PS: An interesting thing I learnt in the course of doing this project is that the Raspberry Pi (the Raspbian image, anyway) runs a serial console on its built-in UART. A serial terminal emulator connected at 115,200 baud will receive a login prompt through which you can log in to the Raspberry Pi.  You never know when that will come in handy.


  1. what i suspect is the newer adapter have extra caps and some resistors which r required to overcome this crosstalk thats y this 4 cap circuits dont work properly as they lack few extra coponents

  2. i also seem to have this issue, actually i use a usb to ttl adapter to connect to PC, then ttl to rs232 and then a null modem cable to conenct to a box running pfsense, the issue happens when i boot pfsense, during boot it waits for some commands for 5 seconds to goto shell, during that period nothing should goto pfsense but it seems the crosstalk makes it auto type some characters.

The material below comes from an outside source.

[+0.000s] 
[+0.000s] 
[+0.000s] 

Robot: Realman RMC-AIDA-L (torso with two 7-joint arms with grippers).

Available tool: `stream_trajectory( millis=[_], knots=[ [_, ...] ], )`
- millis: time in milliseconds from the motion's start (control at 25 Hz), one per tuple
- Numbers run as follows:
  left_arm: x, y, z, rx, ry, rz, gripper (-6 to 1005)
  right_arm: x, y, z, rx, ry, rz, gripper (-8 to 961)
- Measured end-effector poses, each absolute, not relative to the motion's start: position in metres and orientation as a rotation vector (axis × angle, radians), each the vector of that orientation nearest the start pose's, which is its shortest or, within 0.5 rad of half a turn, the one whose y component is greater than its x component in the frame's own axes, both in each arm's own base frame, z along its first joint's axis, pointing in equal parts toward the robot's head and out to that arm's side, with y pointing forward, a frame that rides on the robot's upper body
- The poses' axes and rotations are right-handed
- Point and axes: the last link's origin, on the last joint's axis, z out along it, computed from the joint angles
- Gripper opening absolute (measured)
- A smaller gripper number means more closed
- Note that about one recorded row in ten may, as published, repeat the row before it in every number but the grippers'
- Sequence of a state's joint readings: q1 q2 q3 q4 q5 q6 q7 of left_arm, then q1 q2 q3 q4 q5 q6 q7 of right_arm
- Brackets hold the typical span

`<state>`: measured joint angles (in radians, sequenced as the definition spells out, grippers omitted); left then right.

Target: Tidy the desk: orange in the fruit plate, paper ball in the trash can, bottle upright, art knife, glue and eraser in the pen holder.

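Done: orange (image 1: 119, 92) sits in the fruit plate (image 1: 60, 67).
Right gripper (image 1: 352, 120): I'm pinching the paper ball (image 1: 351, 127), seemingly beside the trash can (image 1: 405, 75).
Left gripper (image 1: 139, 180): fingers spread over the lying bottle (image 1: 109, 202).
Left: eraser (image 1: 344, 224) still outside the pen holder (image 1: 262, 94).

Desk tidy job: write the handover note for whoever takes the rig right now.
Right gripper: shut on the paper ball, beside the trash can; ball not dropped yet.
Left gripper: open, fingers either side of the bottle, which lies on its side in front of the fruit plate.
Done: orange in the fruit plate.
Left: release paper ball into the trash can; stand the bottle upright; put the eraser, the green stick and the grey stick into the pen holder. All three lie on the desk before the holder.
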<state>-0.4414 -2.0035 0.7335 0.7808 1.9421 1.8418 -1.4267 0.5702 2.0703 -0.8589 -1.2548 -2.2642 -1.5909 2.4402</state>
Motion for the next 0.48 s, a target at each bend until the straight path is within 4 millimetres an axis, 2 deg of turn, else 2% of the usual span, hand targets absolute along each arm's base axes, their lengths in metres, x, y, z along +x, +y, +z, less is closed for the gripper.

    for me the issue is when i have the adapter conenct to PC and then i reboot pfsense with PC powered on then it will reboot but if PC is off with no power so no power on usb to ttl as well as this adapter then there is crosstalk and pfsense wont boot unless i remove the serial cable. So its like there is crosstalk when there is no power in the max3232 chip.

  3. Hi Eamon,

    I had the sam issue with a different chinese MAX3232 board.
    Around five minutes after power up, every character sent to board was echoed and it was corrupted.
    First I thougth that the chip has been destroyed by ESD and I used a new board (I bought 4). It worked, but only for five to ten minutes too.
    So I ordered genuine MAX3232's and soldered them onto the board. They work without any problems. When looking to the genuine MAXIM chip yould will notice that it looks much better. The laser etching is deeper and the modling is much sharper. But when I was looking to fake chip for the first time, it seemed to be fine.

    It's funny, that the chinese industry is able to make working FTDI clones but unable to make a simple MAX3232.


  4. Thanks for sharing! I was trying everything I could to eliminate and diagnose cross talk,, and I never suspected the chip itself to be fake. Just changing it to a genuine unit, even the regular 5V version, helped!